## TRY IT:
Below is a listing. Quote from it, exactly, the lines from the one containing "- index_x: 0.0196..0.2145" down to the one containing "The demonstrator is", both ends included, and nothing else.

[[ COLLECTED MATERIAL, beginning ]]

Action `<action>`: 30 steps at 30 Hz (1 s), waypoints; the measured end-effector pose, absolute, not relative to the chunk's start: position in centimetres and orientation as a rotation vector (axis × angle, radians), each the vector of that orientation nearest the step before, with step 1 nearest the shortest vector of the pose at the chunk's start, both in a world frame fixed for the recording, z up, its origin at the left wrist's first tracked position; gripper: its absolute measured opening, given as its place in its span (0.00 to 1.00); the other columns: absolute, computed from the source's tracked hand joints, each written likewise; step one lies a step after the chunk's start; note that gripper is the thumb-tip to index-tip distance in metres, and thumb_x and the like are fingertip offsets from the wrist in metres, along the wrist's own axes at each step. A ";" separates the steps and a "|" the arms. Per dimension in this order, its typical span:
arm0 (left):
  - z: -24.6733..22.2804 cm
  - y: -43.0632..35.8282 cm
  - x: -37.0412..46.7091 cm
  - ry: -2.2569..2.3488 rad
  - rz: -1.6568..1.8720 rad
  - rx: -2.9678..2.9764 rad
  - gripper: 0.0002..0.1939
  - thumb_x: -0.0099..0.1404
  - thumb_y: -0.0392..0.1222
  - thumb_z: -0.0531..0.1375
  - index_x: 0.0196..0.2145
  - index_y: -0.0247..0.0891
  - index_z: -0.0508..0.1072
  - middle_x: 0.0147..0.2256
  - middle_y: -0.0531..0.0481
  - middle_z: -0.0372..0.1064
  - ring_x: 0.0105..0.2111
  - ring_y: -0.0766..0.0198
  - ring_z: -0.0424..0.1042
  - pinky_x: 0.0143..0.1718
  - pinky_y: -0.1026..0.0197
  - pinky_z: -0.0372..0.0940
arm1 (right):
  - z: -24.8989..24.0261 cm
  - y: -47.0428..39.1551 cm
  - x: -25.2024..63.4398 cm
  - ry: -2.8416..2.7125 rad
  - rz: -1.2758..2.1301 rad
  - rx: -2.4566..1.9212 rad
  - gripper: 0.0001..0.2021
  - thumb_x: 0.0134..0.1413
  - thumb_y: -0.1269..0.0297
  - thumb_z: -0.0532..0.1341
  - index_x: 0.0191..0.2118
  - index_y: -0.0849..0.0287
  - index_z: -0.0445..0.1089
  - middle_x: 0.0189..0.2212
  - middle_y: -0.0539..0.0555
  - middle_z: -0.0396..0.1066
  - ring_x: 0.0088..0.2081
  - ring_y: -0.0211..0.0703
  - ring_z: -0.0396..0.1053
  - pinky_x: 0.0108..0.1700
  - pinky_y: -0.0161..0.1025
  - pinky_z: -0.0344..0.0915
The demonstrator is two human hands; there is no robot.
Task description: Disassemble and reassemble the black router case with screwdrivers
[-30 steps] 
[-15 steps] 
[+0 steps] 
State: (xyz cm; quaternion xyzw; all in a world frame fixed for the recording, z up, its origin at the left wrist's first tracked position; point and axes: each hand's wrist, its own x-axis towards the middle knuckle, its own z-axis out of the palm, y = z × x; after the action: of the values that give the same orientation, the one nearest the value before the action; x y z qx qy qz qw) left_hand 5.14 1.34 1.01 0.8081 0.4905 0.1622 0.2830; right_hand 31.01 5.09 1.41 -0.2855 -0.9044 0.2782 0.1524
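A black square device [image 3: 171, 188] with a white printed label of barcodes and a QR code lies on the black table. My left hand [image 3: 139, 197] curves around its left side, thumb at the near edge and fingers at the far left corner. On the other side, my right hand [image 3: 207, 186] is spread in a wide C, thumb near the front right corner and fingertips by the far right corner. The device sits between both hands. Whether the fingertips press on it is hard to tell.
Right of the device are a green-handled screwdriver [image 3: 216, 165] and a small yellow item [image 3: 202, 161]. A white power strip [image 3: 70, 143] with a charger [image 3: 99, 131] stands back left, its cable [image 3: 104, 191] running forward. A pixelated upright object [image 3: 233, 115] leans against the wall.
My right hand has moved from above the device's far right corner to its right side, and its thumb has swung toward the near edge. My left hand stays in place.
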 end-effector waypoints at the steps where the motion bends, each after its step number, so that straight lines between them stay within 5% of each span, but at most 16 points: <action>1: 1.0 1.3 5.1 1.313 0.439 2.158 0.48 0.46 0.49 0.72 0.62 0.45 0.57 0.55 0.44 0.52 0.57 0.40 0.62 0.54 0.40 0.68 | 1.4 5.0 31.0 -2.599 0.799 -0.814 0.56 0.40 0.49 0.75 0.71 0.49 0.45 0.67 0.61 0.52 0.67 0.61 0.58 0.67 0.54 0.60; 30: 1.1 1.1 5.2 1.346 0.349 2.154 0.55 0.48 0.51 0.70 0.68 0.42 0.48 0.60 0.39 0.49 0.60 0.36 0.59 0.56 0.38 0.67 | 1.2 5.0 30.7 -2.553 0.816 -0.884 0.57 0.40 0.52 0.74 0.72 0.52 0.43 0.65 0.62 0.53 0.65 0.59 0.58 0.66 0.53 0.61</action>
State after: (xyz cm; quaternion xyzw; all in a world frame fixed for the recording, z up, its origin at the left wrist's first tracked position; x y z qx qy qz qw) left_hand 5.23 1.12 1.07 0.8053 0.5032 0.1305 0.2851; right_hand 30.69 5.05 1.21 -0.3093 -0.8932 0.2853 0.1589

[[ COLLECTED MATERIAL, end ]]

## SOLUTION TO THIS TASK:
  - index_x: 0.0196..0.2145
  - index_y: -0.0247..0.0891
  - index_z: -0.0508..0.1072
  - middle_x: 0.0147..0.2256
  - middle_y: -0.0531..0.0481
  - middle_z: -0.0372..0.1064
  - ring_x: 0.0105..0.2111
  - ring_y: -0.0766..0.0198
  - ring_z: -0.0424..0.1042
  - pinky_x: 0.0143..0.1718
  - pinky_y: -0.1026..0.0197
  - pinky_z: -0.0372..0.0940
arm1 (right):
  - z: -24.8989..24.0261 cm
  - y: -47.0428..39.1551 cm
  - x: -25.2024..63.4398 cm
  - ry: -2.8416..2.7125 rad
  - rz: -1.2758..2.1301 rad
  - rx: -2.4566..1.9212 rad
  - gripper: 0.0001..0.2021
  - thumb_x: 0.0134..0.1413
  - thumb_y: -0.1269..0.0297
  - thumb_z: -0.0532..0.1341
  - index_x: 0.0191..0.2118
  - index_y: -0.0849..0.0287
  - index_z: -0.0445..0.1089
  - middle_x: 0.0189..0.2212
  - middle_y: -0.0539..0.0555
  - middle_z: -0.0396..0.1066
  - ring_x: 0.0088..0.2081
  - ring_y: -0.0211..0.0703
  - ring_z: -0.0396..0.1053
  - pinky_x: 0.0108..0.1700
  - pinky_y: -0.0161..0.1025
  - pinky_z: -0.0344..0.0915
The demonstrator is two human hands; there is no robot.

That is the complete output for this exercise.